Calculate the Bonferroni and p value Correction
  1. Now we will perform adjustments to the p value to correct for the multiple testing problem. Label the next two columns to the right with the same label, (STRAIN)_Bonferroni_p-value.
  2. Type the equation =<(STRAIN)_p-value>*6189, Upon completion of this single computation, use the Step (10) trick to copy the formula throughout the column.
  3. Replace any corrected p value that is greater than 1 by the number 1 by typing the following formula into the first cell below the second (STRAIN)_Bonferroni_p-value header: =IF(r2>1,1,r2). Use the Step (10) trick to copy the formula throughout the column.
Calculate the Benjamini & Hochberg p value Correction
  1. Insert a new worksheet named "(STRAIN)_ANOVA_B-H".
  2. Copy and paste the "MasterIndex", "ID", and "Standard Name" columns from your previous worksheet into the first two columns of the new worksheet.
  3. For the following, use Paste special > Paste values. Copy your unadjusted p values from your ANOVA worksheet and paste it into Column D.
  4. Select all of columns A, B, C, and D. Sort by ascending values on Column D. Click the sort button from A to Z on the toolbar, in the window that appears, sort by column D, smallest to largest.
  5. Type the header "Rank" in cell E1. We will create a series of numbers in ascending order from 1 to 6189 in this column. This is the p value rank, smallest to largest. Type "1" into cell E2 and "2" into cell E3. Select both cells E2 and E3. Double-click on the plus sign on the lower right-hand corner of your selection to fill the column with a series of numbers from 1 to 6189.
  6. Now you can calculate the Benjamini and Hochberg p value correction. Type (STRAIN)_B-H_p-value in cell F1. Type the following formula in cell F2: =(D2*6189)/E2 and press enter. Copy that equation to the entire column.
  7. Type "STRAIN_B-H_p-value" into cell G1.
  8. Type the following formula into cell G2: =IF(F2>1,1,F2) and press enter.
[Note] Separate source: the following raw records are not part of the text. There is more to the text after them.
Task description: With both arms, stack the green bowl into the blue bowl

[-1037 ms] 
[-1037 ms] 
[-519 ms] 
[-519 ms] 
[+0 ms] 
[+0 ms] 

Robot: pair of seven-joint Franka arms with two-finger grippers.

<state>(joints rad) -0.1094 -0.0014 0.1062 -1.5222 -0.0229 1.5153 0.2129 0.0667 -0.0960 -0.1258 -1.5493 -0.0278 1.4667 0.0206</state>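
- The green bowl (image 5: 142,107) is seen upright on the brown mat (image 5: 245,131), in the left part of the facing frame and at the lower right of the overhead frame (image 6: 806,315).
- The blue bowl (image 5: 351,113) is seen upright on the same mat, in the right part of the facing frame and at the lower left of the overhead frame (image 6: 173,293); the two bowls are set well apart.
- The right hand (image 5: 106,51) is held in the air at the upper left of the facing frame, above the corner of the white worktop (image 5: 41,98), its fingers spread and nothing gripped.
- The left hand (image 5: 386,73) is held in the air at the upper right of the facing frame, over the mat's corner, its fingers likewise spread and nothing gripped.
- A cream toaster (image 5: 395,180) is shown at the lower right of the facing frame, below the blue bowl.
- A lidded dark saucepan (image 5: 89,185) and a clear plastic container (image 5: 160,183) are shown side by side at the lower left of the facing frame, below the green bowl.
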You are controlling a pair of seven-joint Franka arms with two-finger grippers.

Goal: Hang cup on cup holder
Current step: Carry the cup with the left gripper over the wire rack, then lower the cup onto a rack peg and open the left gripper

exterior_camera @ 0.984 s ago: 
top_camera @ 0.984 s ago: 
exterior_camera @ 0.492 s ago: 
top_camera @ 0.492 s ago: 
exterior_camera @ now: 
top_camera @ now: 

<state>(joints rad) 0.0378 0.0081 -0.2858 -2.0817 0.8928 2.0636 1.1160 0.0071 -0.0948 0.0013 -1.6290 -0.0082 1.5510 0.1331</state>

Copy that equation to the entire column.
  9. Select columns A through G. Now sort them by your MasterIndex in Column A in ascending order.
  10. Copy column G and use Paste special > Paste values to paste it into the next column on the right of your ANOVA sheet.
  • Upload the .xlsx file that you have just created to LionShare. Send Dr. Dahlquist an e-mail with the link to the file (e-mail kdahlquist at lmu dot edu).
Sanity Check: Number of genes significantly changed

Before we move on to further analysis of the data, we want to perform a more extensive sanity check to make sure that we performed our data analysis correctly. We are going to find out the number of genes that are significantly changed at various p value cut-offs.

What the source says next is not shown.